So what about dairy and legumes? Will we suffer from a lack of calcium and other nutrients? To put it simply: no. When I go paleo, I eat a huge variety of produce and meats – much moreso than many other people. Sardines, kale, broccoli, spinach, and many other non-dairy food sources provide plenty of calcium; I’m going to eat all of those things this week and in the weeks following. In other words, there’s more than one way to get the right amount of nutrients.

You can’t go out to eat with people anymore – are you going to become a hermit?

I’ve never been to a restaurant where I couldn’t find something to eat, and I’ve done paleo/Whole30 off and on since early 2013. If a restaurant has vegetables, eggs, meat, or fruit – you can eat there. Even fast casual restaurants are generally more than happy to provide you with vinegar or olive oil for a salad. To put it bluntly, if your friends are annoyed that you ask for vegetables in place of bread or rice, that’s a them problem and not a you problem.
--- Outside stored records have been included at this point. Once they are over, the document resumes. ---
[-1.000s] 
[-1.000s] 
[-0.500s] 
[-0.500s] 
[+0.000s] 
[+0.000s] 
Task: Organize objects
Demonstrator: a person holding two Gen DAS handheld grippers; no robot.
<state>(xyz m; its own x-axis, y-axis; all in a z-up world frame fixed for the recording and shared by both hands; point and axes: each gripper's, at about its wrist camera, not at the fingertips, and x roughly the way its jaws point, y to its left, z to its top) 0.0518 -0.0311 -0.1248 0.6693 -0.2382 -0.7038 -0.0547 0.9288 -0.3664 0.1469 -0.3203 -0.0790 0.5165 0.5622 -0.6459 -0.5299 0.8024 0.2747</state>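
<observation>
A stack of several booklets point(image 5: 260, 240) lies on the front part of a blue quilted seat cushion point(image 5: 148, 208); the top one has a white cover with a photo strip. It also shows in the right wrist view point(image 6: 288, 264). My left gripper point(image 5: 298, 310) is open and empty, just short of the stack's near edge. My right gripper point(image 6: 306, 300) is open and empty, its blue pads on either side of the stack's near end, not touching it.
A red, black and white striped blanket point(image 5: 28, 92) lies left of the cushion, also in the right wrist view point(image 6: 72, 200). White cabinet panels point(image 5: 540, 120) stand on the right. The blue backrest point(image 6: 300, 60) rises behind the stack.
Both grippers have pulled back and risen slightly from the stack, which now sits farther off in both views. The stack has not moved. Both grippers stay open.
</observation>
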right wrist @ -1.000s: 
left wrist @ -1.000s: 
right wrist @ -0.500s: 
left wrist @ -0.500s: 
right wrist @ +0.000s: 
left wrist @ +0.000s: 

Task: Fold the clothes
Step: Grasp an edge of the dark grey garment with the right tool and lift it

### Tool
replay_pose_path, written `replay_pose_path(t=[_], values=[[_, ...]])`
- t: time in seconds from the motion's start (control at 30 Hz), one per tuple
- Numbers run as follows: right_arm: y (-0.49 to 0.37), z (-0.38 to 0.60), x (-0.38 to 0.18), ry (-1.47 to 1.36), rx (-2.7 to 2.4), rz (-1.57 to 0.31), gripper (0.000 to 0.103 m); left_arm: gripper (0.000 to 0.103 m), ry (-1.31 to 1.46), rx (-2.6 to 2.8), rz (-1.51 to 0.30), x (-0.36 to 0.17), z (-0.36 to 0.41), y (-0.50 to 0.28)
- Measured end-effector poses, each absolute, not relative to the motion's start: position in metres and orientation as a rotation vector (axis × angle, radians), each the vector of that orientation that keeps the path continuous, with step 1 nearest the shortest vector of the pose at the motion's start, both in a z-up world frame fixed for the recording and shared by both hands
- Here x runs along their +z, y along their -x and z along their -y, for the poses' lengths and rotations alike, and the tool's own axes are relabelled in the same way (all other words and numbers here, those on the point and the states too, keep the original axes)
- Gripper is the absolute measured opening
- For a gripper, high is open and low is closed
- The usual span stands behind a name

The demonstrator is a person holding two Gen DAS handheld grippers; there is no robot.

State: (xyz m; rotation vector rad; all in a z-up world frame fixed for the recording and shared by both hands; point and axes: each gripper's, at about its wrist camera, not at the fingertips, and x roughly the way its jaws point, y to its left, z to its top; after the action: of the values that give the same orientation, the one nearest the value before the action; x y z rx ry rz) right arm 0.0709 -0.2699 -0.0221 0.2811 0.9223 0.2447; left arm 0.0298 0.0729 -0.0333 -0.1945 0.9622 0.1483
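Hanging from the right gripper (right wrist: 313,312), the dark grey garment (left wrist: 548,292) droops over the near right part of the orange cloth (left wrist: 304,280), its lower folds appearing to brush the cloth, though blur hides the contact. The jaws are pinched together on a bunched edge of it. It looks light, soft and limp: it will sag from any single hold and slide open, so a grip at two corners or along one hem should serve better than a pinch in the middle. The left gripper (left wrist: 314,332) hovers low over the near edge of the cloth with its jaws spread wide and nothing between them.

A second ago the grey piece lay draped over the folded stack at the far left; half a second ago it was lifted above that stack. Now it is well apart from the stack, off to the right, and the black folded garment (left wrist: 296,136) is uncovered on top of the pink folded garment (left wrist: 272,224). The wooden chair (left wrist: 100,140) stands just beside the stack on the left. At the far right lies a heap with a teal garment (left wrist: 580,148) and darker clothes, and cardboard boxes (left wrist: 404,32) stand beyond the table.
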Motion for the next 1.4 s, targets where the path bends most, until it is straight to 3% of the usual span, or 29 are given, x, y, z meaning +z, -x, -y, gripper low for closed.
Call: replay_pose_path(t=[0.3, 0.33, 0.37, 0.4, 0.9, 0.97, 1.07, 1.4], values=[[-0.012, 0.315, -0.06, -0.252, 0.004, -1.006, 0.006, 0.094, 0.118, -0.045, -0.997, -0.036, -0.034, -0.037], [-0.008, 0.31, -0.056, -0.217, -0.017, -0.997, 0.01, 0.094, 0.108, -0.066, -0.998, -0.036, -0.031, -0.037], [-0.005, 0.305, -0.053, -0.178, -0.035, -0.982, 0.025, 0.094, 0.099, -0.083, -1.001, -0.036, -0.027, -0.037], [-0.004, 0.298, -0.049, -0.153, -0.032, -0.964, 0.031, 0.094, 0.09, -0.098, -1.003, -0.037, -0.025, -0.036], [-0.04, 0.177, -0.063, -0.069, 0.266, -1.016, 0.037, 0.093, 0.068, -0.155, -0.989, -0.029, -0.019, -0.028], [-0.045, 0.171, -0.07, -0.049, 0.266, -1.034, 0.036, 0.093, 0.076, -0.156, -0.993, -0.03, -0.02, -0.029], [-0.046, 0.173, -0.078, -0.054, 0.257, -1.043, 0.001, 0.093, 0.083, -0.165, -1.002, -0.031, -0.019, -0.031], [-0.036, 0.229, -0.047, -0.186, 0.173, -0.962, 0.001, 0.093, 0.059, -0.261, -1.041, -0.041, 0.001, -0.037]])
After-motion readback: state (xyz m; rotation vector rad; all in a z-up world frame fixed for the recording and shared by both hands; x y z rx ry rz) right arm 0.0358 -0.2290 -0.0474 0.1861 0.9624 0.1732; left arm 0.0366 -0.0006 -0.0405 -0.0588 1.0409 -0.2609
It’s no more annoying to make that small request than to ask for an extra side of something or to remove a topping from a burger.

This does, however, mean you can’t complain about eating clean while you’re out with your friends. You’re choosing this lifestyle, and you’re going to reap the benefits — don’t whine. No one likes a whiner, bro.

But you’re already so thin! Why are you dieting?

Weight loss isn’t the only reason why people choose a paleo lifestyle — the benefits go far beyond that (and in fact, some people gain weight while on paleo). I’ve personally experienced: more energy spread evenly from wake-up to bed time (no need for an alarm), clearer skin, more tone and definition in the abdominal and arms regions, an overall better mood, feeling healthier, and a lower monthly grocery bill (yes, it’s possible). When people remark on my weight and apparent lack of need for a “diet,” I just say, “I’m doing this for fitness and health,” and leave it at that.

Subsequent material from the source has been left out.